THE PROBLEM:
Print exactly those lines that run from the beginning of the data to the line bearing "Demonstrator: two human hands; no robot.", inclusive.

THE DATA: Begin

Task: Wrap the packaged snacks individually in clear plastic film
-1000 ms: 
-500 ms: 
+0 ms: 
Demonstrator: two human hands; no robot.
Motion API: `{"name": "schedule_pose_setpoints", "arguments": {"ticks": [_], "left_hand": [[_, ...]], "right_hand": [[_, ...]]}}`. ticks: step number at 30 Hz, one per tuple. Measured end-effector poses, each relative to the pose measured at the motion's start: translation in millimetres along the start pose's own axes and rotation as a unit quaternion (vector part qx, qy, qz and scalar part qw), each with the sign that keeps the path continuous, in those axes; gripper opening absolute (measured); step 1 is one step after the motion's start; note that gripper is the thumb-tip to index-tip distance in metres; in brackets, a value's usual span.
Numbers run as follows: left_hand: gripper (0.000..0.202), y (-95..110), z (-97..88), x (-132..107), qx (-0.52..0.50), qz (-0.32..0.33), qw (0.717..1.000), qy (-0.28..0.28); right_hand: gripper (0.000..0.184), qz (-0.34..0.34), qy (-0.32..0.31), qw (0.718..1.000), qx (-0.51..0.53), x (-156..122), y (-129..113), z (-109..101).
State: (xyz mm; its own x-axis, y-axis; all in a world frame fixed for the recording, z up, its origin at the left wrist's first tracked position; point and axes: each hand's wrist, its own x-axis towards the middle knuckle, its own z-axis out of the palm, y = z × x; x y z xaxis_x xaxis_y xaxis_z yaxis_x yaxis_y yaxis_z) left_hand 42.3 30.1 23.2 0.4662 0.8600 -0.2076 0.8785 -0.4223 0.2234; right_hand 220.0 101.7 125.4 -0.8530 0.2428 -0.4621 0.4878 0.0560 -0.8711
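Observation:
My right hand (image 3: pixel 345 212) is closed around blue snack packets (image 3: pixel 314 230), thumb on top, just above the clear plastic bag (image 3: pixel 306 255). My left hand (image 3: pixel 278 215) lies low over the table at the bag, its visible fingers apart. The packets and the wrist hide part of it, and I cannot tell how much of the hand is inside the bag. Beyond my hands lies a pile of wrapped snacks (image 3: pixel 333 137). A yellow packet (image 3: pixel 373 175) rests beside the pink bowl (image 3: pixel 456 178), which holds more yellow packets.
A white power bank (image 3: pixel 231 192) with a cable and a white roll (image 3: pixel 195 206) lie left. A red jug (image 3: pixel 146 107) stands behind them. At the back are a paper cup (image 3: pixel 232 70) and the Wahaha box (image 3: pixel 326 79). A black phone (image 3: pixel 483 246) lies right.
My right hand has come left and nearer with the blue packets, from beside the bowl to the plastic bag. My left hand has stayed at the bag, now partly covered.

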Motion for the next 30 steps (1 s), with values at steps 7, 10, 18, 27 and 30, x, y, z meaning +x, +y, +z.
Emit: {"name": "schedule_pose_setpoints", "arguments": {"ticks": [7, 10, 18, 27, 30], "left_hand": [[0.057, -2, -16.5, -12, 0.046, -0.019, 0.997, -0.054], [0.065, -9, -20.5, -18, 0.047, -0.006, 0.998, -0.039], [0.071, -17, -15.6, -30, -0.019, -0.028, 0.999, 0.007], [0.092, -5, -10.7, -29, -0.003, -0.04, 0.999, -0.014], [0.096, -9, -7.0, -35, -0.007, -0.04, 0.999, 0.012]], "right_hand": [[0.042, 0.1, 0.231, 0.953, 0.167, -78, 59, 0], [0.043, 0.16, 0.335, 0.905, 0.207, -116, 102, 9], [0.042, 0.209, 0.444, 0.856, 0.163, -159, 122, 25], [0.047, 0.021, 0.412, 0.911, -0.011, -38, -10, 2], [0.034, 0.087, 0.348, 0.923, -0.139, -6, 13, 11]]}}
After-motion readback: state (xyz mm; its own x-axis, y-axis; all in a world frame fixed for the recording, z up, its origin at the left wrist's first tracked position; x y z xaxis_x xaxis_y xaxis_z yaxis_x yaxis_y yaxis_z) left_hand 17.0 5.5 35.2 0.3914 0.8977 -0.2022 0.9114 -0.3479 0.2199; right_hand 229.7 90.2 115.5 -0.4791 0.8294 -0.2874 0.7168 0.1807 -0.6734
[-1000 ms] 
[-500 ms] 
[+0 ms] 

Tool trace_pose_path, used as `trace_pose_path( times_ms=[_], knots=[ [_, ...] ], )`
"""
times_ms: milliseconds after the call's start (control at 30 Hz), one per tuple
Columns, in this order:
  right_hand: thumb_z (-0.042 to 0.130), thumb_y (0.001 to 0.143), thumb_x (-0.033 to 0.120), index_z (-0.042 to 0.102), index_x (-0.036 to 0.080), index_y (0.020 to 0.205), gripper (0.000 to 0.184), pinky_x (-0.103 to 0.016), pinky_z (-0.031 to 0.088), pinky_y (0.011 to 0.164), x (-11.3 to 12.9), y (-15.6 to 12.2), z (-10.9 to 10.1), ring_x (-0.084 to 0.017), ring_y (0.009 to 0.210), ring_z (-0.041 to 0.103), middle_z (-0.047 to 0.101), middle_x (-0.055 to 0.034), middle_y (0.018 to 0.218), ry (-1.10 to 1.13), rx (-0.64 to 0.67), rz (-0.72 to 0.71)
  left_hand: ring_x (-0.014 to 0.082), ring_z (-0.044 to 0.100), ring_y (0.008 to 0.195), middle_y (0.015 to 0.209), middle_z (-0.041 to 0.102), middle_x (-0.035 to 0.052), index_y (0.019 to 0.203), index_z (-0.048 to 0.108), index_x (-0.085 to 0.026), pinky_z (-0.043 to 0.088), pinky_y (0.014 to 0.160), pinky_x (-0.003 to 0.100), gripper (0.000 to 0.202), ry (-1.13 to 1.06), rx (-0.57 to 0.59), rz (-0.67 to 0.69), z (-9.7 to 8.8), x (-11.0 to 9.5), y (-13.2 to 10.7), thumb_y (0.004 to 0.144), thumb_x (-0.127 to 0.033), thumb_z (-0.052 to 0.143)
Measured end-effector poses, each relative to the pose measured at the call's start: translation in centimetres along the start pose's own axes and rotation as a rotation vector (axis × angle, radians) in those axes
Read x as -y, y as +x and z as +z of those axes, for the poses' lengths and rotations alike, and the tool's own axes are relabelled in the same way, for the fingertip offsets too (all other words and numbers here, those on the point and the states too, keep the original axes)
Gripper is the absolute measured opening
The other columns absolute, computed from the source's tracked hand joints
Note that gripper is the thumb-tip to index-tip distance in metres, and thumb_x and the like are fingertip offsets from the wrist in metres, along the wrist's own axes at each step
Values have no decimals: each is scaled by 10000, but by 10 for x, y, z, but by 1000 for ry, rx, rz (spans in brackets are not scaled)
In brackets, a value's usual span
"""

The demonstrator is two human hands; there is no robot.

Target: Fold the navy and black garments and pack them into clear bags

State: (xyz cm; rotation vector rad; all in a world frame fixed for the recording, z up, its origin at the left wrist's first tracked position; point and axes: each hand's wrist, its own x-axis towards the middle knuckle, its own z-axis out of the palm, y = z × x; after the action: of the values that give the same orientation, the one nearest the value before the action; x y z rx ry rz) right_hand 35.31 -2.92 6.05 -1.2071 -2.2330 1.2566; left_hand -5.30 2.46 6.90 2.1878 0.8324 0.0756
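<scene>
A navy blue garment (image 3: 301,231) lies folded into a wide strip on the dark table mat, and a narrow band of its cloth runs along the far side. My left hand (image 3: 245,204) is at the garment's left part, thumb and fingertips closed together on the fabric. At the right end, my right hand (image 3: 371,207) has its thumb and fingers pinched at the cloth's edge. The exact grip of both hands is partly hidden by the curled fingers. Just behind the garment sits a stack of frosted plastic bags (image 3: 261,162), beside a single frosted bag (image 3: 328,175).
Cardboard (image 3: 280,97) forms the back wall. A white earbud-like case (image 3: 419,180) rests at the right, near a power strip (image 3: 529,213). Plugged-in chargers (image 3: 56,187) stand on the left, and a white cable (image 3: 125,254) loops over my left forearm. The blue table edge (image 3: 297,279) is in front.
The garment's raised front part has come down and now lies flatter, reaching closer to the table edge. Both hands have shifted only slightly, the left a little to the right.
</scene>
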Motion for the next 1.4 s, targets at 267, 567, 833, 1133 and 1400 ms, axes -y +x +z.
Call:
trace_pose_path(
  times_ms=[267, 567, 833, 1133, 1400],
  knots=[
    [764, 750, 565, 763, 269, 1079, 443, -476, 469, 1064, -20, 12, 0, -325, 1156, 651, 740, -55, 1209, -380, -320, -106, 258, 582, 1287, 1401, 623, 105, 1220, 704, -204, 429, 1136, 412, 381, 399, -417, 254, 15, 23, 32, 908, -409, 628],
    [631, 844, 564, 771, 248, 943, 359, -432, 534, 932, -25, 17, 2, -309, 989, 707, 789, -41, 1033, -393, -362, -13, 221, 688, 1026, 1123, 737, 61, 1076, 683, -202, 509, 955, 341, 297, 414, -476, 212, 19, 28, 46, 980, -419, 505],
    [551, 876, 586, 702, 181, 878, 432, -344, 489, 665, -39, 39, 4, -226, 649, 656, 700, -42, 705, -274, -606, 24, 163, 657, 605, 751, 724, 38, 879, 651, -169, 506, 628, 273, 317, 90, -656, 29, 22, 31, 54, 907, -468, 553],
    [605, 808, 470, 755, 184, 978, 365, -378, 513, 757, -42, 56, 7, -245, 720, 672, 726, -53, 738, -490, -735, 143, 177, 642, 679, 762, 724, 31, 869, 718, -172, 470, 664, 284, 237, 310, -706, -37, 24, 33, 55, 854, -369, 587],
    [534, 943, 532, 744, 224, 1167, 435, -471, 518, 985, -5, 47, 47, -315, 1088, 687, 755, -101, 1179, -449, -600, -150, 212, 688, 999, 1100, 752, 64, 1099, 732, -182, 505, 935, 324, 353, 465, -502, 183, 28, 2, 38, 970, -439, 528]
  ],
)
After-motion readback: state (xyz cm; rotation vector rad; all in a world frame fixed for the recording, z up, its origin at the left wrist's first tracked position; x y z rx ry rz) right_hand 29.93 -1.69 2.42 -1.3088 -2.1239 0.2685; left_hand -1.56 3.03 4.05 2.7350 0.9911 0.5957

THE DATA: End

ANSWER SPACE:
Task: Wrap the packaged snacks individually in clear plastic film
-1000 ms: 
-500 ms: 
+0 ms: 
Demonstrator: two human hands; no robot.

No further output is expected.